Sigh. No one told the guy to use

do {
} while(0);

for the purpose, that is the 'idiomatic' way.
 
F

Francesco S. Carta

Phlip said:
Joe "M2tM" Smith,
"I encountered a conditional masquerading as a loop."

"Thankfully, the fellow responsible is 'no longer with us', and I
suppose this type of code stands as silent testament to why. This
interesting loop is only created so the break keyword can be used as
an elaborate GOTO."

bool bCreateModel = false;
for (;;)
{
if (!pModel)
{
bCreateModel = true;
break;
}

if (asModelParts.GetSize() != asModelPartsToLoad.GetSize())
{
bCreateModel = true;
break;
}

for (UINT32 i = 0; i < asModelPartsToLoad.GetSize(); ++i)
{
if (asModelPartsToLoad != asModelParts)
{
bCreateModel = true;
break;
}
}

break;
}


Sigh. No one told the guy to use
do {
} while(0);

for the purpose, that is the 'idiomatic' way.
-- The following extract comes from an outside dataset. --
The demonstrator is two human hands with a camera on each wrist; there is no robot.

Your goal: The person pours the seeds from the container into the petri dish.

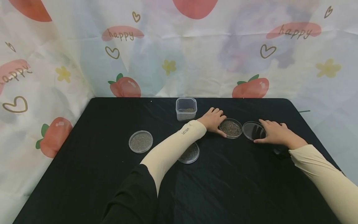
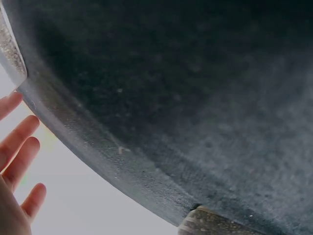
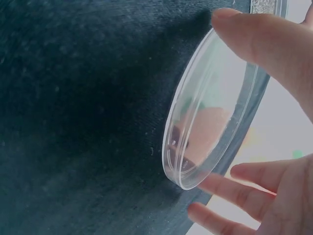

I really hope you're kidding.

This is the idio+make+ way:

#define BREAKABLE(CODE) do { CODE } while (!~1)

BREAKABLE(
// put code here
);

I know, it costs more time to the coder, but saves a lot to the manager!
 
P

Phlip

"Phlip" <[email protected]>


Joe "M2tM" Smith,
"I encountered a conditional masquerading as a loop."
"Thankfully, the fellow responsible is 'no longer with us', and I
suppose this type of code stands as silent testament to why. This
interesting loop is only created so the break keyword can be used as
an elaborate GOTO."
   bool bCreateModel = false;
   for (;;)
   {
       if (!pModel)
       {
           bCreateModel = true;
           break;
       }
       if (asModelParts.GetSize() != asModelPartsToLoad.GetSize())
       {
           bCreateModel = true;
           break;
       }
       for (UINT32 i = 0; i < asModelPartsToLoad.GetSize(); ++i)
       {
           if (asModelPartsToLoad != asModelParts)
           {
               bCreateModel = true;
               break;
           }
       }

       break;
   }

Sigh.  No one told the guy to use

do {

} while(0);

for the purpose, that is the 'idiomatic' way.  


But at least Java doesn't have that eeeevil 'goto'! Nope!!